Re: Question about behavior of snapshot too old feature

From: Masahiko Sawada <sawada(dot)mshk(at)gmail(dot)com>
To: Kevin Grittner <kgrittn(at)gmail(dot)com>
Cc: Amit Kapila <amit(dot)kapila16(at)gmail(dot)com>, PostgreSQL-development <pgsql-hackers(at)postgresql(dot)org>
Subject: Re: Question about behavior of snapshot too old feature
Date: 2016-10-17 02:26:46
Message-ID: CAD21AoCrQDwUjYk5gSLhH-Xw_nVLDqe8daEgxJnoEC_vMdzarQ@mail.gmail.com
Views: Raw Message | Whole Thread | Download mbox | Resend email
Thread:
Lists: pgsql-hackers

On Fri, Oct 14, 2016 at 11:29 PM, Kevin Grittner <kgrittn(at)gmail(dot)com> wrote:
> On Fri, Oct 14, 2016 at 8:53 AM, Amit Kapila <amit(dot)kapila16(at)gmail(dot)com> wrote:
>> On Fri, Oct 14, 2016 at 1:40 PM, Masahiko Sawada <sawada(dot)mshk(at)gmail(dot)com> wrote:
>
>>> For example, I set old_snapshot_threshold = 1min and prepare a table
>>> and two terminals.
>>> And I did the followings steps.
>>>
>>> 1. [Terminal 1] Begin transaction and get snapshot data and wait.
>>> BEGIN TRANSACTION ISOLATION LEVEL REPEATABLE READ;
>>> SELECT * FROM test;
>>>
>>> 2. [Terminal 2] Another session updates test table in order to make
>>> snapshot dirty.
>>> BEGIN;
>>> UPDATE test SET c = c + 100;
>>> COMMIT;
>>>
>>> 3. [Terminal 1] 1 minute after, read the test table again in same
>>> transaction opened at #1. I got no error.
>>> SELECT * FROM test;
>>>
>>> 4. [Terminal 2] Another session reads the test table.
>>> BEGIN;
>>> SELECT * FROM test;
>>> COMMIT;
>>>
>>> 5. [Terminal 1] 1 minute after, read the test table again, and got
>>> "snapshot error" error.
>>> SELECT * FROM test;
>>>
>>> Since #2 makes a snapshot I got at #1 dirty, I expected to get
>>> "snapshot too old" error at #3 where I read test table again after
>>> enough time.
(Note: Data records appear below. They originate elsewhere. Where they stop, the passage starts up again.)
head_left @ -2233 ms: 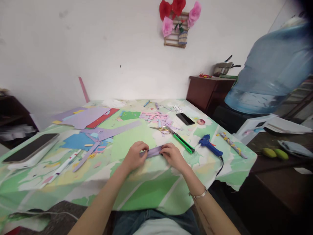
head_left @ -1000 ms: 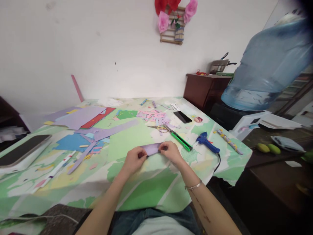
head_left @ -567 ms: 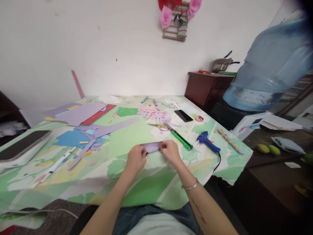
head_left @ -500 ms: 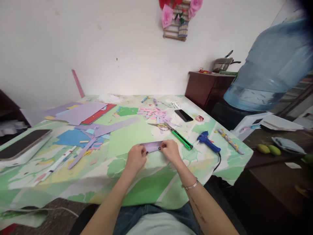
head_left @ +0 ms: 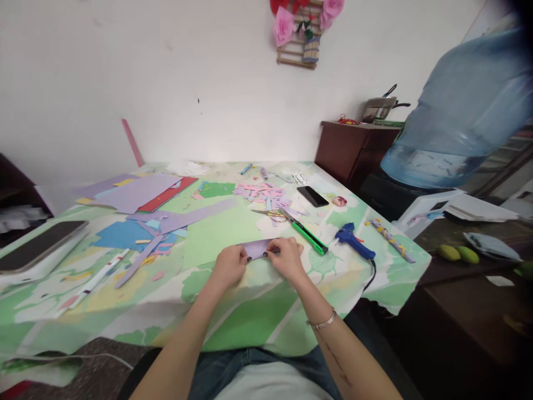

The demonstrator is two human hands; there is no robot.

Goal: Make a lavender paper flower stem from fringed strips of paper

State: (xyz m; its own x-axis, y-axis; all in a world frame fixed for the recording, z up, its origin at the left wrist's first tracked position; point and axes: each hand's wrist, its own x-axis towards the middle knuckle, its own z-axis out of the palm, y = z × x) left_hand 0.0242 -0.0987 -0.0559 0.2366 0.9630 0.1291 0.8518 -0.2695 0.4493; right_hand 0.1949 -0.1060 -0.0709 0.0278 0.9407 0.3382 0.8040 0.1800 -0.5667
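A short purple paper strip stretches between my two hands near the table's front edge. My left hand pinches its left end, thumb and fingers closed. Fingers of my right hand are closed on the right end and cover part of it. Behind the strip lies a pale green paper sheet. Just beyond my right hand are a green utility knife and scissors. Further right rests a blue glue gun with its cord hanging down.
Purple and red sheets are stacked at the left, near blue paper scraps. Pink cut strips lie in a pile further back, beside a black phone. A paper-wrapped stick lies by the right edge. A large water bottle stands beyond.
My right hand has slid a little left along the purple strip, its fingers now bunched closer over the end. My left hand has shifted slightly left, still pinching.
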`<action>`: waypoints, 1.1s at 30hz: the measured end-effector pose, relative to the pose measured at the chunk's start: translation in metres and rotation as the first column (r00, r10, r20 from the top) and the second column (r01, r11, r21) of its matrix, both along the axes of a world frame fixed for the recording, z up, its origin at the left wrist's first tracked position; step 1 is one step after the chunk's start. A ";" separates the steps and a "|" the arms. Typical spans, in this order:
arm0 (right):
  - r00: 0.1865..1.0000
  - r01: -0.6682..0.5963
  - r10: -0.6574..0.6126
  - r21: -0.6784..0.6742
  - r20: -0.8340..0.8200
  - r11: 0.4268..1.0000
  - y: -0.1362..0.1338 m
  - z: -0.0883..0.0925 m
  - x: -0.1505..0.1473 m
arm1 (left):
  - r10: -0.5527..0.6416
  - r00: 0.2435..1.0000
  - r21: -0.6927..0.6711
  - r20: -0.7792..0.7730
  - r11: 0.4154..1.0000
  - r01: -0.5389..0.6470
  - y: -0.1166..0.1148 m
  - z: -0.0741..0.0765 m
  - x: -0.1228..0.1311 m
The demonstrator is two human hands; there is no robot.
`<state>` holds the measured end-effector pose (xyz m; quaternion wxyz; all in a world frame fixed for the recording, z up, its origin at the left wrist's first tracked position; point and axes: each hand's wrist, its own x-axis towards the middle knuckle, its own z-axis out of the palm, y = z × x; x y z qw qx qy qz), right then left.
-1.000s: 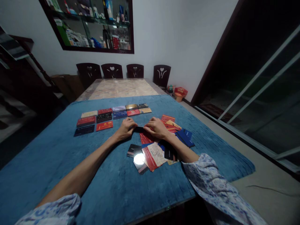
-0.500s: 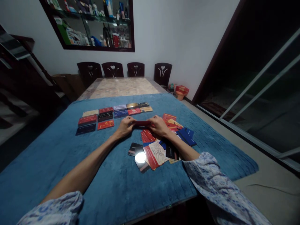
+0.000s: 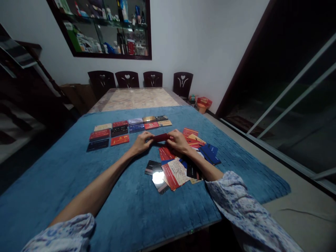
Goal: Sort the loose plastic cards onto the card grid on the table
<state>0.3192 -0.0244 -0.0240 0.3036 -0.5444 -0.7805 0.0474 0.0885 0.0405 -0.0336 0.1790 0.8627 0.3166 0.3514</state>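
A dark red card [image 3: 160, 137] is held up between my two hands above the cloth. My left hand [image 3: 143, 141] pinches its left end, and my right hand [image 3: 177, 140] grips the right end. Just under my right hand and forearm lies a loose pile of cards: red ones [image 3: 166, 153], a red and cream card [image 3: 175, 173], blue cards [image 3: 210, 154] and black and grey ones [image 3: 159, 177]. Beyond my left hand, cards lie in neat rows, among them an orange-red card [image 3: 119, 140], a dark navy card [image 3: 98, 145] and a blue card [image 3: 137, 127].
A blue cloth [image 3: 126, 206] covers the near part of the table, with a bare marble-like top [image 3: 139, 97] at the far end. Dark wooden chairs [image 3: 183, 84] stand behind it. A sliding glass door [image 3: 283, 98] is on the right.
The card between my hands has tilted, so its right end sits higher and more of its face shows. The view has shifted slightly.
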 end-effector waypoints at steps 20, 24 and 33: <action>0.993 0.060 -0.080 0.218 0.085 0.974 -0.001 0.009 -0.017 | -0.040 0.999 0.029 0.032 0.999 0.039 -0.001 -0.001 0.002; 0.982 0.067 -0.110 0.269 0.152 0.961 -0.003 0.010 -0.019 | -0.030 0.998 0.045 0.056 0.999 0.027 -0.003 0.000 0.002; 0.950 0.012 -0.108 0.312 0.292 0.950 -0.001 0.010 -0.022 | -0.026 0.992 0.071 0.120 0.997 0.018 -0.007 0.003 0.001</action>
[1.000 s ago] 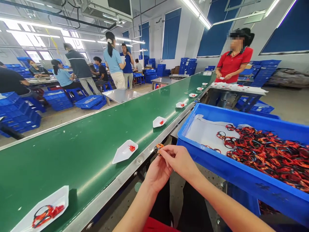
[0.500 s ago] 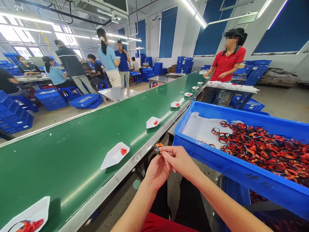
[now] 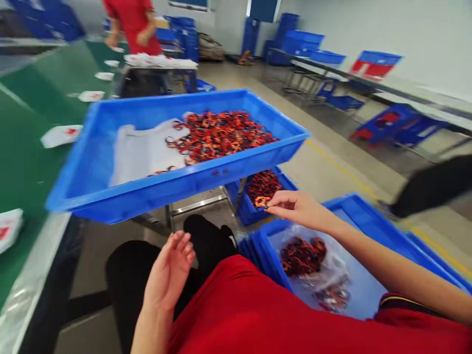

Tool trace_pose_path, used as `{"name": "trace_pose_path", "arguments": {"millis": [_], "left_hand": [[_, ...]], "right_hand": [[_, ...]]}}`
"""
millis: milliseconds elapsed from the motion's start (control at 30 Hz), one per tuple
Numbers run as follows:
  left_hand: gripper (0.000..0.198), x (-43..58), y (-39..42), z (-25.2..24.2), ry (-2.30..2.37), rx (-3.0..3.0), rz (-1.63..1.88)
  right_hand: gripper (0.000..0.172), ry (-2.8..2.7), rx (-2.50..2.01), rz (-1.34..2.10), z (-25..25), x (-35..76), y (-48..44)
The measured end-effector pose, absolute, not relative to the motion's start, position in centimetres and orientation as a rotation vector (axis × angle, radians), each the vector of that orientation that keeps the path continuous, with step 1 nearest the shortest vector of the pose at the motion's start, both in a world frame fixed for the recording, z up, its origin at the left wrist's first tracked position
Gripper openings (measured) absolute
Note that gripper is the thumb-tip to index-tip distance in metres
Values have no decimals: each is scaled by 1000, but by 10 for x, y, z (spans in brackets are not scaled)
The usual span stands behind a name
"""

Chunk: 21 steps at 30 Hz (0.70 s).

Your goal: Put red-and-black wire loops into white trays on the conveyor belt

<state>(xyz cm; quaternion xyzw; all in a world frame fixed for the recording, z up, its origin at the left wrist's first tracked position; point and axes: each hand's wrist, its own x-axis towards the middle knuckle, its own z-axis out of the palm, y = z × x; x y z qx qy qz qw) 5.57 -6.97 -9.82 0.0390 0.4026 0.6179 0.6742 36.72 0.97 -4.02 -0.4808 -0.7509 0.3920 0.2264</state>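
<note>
My right hand (image 3: 295, 209) pinches a small orange and black band (image 3: 262, 201) and holds it over a low blue bin (image 3: 359, 221) on the floor at my right. That bin holds a clear bag (image 3: 332, 275) with a heap of the same bands (image 3: 303, 255). My left hand (image 3: 170, 269) hangs above my lap with its fingers loosely apart and nothing in them. Ahead, a large blue tray (image 3: 147, 189) on a stand carries a pile of orange and black bands (image 3: 217, 135) beside a white sheet (image 3: 145, 152).
The green conveyor belt (image 3: 22, 147) runs along my left with white trays (image 3: 61, 135) on it. A person in a red shirt (image 3: 132, 22) stands at a table beyond. Another blue bin with bands (image 3: 263, 189) sits under the stand. More blue crates (image 3: 391, 120) stand at the right.
My view has swung from the belt to the right and down. My hands have come apart: the right carried the band out over the floor bin, the left let go and dropped toward my lap.
</note>
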Motion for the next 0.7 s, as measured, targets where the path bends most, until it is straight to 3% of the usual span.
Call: {"name": "trace_pose_path", "arguments": {"millis": [67, 233, 367, 567, 700], "left_hand": [[14, 66, -60, -108, 946, 91, 1321], [11, 84, -49, -116, 1009, 123, 1240], [10, 86, -48, -120, 1049, 144, 1203], [6, 82, -54, -122, 1094, 207, 1198], [12, 88, -55, -126, 1117, 243, 1167]], "right_hand": [[29, -2068, -1568, 954, -62, 421, -10], [39, -2023, -1998, 1060, -116, 491, -62], [32, -2251, -2166, 851, -150, 508, -68], [23, -2527, -2023, 880, -172, 485, -66], [35, -2681, -1874, 786, -202, 439, -71]]}}
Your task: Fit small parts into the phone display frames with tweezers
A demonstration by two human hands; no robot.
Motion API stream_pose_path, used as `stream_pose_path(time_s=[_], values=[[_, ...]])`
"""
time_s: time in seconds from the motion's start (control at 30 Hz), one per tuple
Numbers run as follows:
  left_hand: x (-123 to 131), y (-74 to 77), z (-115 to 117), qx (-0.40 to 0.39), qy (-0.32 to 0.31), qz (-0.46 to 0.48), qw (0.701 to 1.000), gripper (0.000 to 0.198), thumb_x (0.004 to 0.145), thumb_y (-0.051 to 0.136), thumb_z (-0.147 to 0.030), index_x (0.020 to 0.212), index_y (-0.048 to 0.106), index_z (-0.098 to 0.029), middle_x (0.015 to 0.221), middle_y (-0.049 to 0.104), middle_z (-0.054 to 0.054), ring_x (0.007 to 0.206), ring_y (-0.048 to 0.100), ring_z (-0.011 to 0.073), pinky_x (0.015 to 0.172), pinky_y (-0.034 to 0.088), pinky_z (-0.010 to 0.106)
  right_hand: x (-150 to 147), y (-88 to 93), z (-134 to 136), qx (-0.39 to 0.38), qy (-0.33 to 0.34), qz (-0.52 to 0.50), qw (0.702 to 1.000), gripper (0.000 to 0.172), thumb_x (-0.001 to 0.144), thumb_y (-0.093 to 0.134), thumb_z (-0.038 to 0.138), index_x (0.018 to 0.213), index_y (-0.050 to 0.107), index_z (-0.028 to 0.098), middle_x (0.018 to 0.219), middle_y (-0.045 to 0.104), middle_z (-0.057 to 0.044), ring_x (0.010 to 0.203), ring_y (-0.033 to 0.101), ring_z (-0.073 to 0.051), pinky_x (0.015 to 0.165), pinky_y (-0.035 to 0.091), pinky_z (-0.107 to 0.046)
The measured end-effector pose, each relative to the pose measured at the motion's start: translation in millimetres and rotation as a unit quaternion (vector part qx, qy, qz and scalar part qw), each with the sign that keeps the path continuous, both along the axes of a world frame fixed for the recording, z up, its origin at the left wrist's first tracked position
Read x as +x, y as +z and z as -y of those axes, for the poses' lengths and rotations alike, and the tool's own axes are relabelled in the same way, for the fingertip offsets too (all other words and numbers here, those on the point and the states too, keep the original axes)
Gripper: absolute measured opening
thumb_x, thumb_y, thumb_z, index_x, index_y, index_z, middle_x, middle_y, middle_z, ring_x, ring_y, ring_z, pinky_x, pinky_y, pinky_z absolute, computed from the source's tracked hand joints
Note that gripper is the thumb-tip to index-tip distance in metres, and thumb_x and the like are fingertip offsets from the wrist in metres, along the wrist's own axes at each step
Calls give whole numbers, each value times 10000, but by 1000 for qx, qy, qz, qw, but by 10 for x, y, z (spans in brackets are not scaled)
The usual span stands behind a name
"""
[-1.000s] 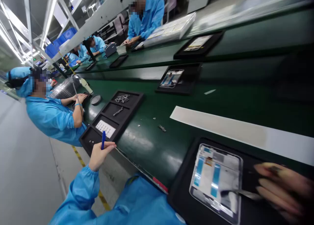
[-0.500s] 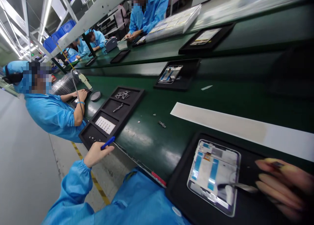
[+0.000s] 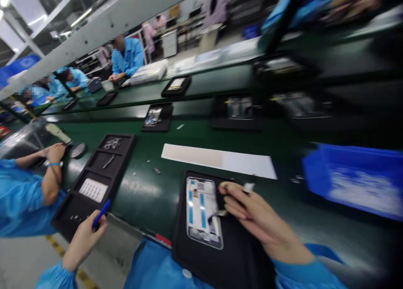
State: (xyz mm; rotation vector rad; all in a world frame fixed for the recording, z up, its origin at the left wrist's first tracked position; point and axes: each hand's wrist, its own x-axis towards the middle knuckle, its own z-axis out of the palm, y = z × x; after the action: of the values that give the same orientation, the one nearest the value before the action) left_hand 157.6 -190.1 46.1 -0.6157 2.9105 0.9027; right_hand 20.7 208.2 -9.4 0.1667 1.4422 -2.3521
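My left hand [image 3: 85,238] is closed round a blue pen-like tool [image 3: 101,214], beside the near end of a black compartment tray [image 3: 121,171]. My right hand [image 3: 255,217] is closed over a black mat tray [image 3: 201,259]. Curved tweezers [image 3: 221,213] stick out from under its fingers, blurred, their tip over the phone frame [image 3: 197,209]. Between thumb and forefinger there seems to be a small dark piece, too blurred to name. The phone frame lies on the mat, silver-edged, with two blue strips.
A white paper strip [image 3: 245,164] lies behind the mat. On the right stands a blue bin [image 3: 317,171] with small white pieces. More trays with phone frames [image 3: 153,116] line the far side. A co-worker's arm [image 3: 52,188] is at the left; small loose parts [image 3: 156,170] dot the bench.
My view has swung to the right, bringing the blue bin and more trays into sight. Both hands keep their holds; the right hand stays beside the phone frame.
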Motion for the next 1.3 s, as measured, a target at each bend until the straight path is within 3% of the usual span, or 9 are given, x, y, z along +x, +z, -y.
stream_pose_path(time_s=[0.2,0.3,0.43,0.57,0.7,0.83,0.9,1.1,1.3], values=[[-56,-213,197,-69,-45,-9,997,415,670,606,-640,640,635,-228,637,694,13,650,667,238,632,527,282,-26,142,48,-31,-25,-14,999,484,591,896,564,758,690,158,679,495,16,433,217,-12,367,178,-191],[-72,-191,194,-59,-37,-33,997,402,612,653,-630,729,683,-247,703,736,5,671,690,242,638,541,277,-16,113,30,-39,-21,-15,999,484,599,895,563,770,694,157,650,471,28,434,216,-9,374,175,-186],[-124,-113,119,-65,22,-65,995,506,609,610,-707,503,521,-220,440,538,-21,422,519,156,449,430,235,-6,125,20,-48,-10,-18,999,468,636,882,554,792,690,157,631,450,40,436,209,-9,385,174,-185],[-130,-77,81,-27,47,-111,992,566,543,679,-746,720,644,-209,548,596,-26,511,579,172,504,475,238,-9,148,26,-51,-11,-23,998,464,644,878,547,777,680,149,665,489,24,438,217,-8,388,166,-192],[-129,-51,-36,-9,92,-149,985,624,737,529,-789,502,508,-211,479,494,-3,513,517,179,538,483,286,-12,159,36,-56,-8,-29,998,463,648,874,546,756,671,143,666,505,18,435,212,-9,386,159,-198],[-377,11,-477,68,47,-315,946,780,817,190,-851,480,468,-205,741,596,62,741,587,210,696,527,338,2,171,50,-63,1,-28,998,465,652,867,554,740,667,144,616,473,35,428,192,-12,386,147,-203],[-578,41,-816,128,26,-337,933,783,830,144,-837,483,447,-204,692,531,40,640,547,174,602,508,317,12,173,59,-65,5,-26,998,465,648,869,550,753,667,144,657,515,18,430,196,-11,386,143,-206],[-1003,48,-1806,288,-175,-240,910,290,870,636,-477,819,624,-192,907,645,50,756,676,168,741,575,302,27,154,83,-65,19,-18,998,462,654,872,528,791,663,139,500,373,85,414,180,-24,384,151,-202],[-1135,-16,-2126,255,-216,-298,894,99,895,640,-299,863,653,-206,875,695,56,877,681,194,810,560,310,22,171,90,-64,21,-16,998,468,642,873,533,774,668,133,611,493,37,404,271,-14,389,131,-207]])
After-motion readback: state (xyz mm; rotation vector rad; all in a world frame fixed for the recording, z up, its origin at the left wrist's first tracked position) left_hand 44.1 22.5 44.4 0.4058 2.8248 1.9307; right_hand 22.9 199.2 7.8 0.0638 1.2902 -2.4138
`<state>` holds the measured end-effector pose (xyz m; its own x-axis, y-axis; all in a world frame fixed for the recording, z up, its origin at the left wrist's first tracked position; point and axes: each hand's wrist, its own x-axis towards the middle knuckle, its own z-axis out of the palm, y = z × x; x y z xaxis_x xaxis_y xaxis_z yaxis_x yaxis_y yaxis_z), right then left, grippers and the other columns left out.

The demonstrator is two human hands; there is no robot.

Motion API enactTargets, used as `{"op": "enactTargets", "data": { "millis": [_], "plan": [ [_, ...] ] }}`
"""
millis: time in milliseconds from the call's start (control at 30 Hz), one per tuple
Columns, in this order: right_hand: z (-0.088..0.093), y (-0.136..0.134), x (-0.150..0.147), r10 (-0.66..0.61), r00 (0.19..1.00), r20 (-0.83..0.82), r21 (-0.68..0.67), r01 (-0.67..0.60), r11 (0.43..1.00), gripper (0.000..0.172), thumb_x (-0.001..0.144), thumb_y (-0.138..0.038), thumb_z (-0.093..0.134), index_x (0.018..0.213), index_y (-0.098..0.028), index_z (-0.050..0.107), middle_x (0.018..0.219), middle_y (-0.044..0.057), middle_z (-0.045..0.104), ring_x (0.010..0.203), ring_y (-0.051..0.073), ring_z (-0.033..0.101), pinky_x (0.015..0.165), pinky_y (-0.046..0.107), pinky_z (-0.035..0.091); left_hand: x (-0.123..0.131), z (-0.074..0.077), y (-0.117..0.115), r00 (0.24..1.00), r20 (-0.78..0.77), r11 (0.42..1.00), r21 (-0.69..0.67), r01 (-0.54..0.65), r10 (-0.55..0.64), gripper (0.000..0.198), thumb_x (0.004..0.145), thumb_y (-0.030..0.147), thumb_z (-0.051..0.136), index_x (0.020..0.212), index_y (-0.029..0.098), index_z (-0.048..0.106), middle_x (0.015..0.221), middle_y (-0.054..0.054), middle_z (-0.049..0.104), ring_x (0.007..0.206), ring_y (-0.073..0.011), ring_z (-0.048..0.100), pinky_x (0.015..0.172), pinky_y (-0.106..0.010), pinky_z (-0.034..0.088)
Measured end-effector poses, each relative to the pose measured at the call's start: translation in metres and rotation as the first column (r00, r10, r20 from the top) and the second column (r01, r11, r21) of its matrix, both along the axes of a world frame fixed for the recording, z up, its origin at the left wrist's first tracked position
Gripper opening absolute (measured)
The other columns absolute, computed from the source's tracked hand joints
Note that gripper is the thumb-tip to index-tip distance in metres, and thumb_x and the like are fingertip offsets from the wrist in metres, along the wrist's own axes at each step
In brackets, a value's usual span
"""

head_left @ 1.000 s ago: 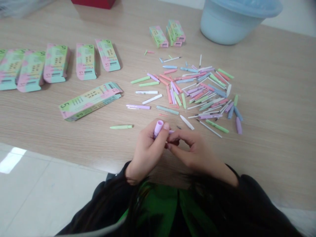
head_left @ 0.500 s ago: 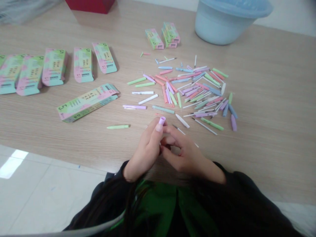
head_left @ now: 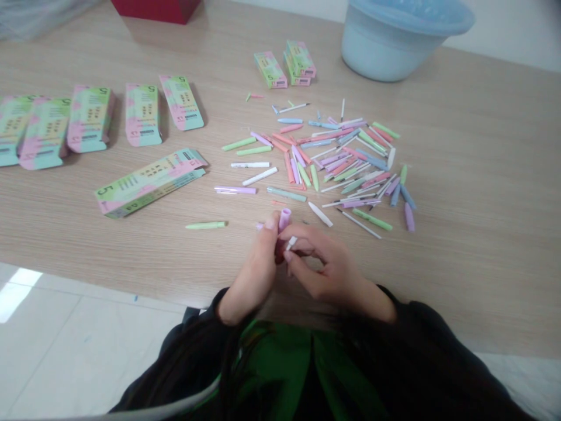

But I could never get "snapshot too old" error at #3.
>>>
>>
>> Here, the basic idea is that till the time corresponding page is not
>> pruned or table vacuuming hasn't triggered, this error won't occur.
>> So, I think what is happening here that during step #4 or step #3, it
>> has pruned the table, after which you started getting error.
>
> The pruning might be one factor. Another possible issue is that
> effectively it doesn't start timing that 1 minute until the clock
> hits the start of the next minute (i.e., 0 seconds after the next
> minute). The old_snapshot_threshold does not attempt to guarantee
> that the snapshot too old error will happen at the earliest
> opportunity, but that the error will *not* happen until the
> snapshot is *at least* that old. Keep in mind that the expected
> useful values for this parameter are from a small number of hours
> to a day or two, depending on the workload. The emphasis was on
> minimizing overhead, even when it meant the cleanup might not be
> quite as "eager" as it could otherwise be.
>

Thanks! I understood.
I've tested with autovacuum = off, so it has pruned the table at step #4.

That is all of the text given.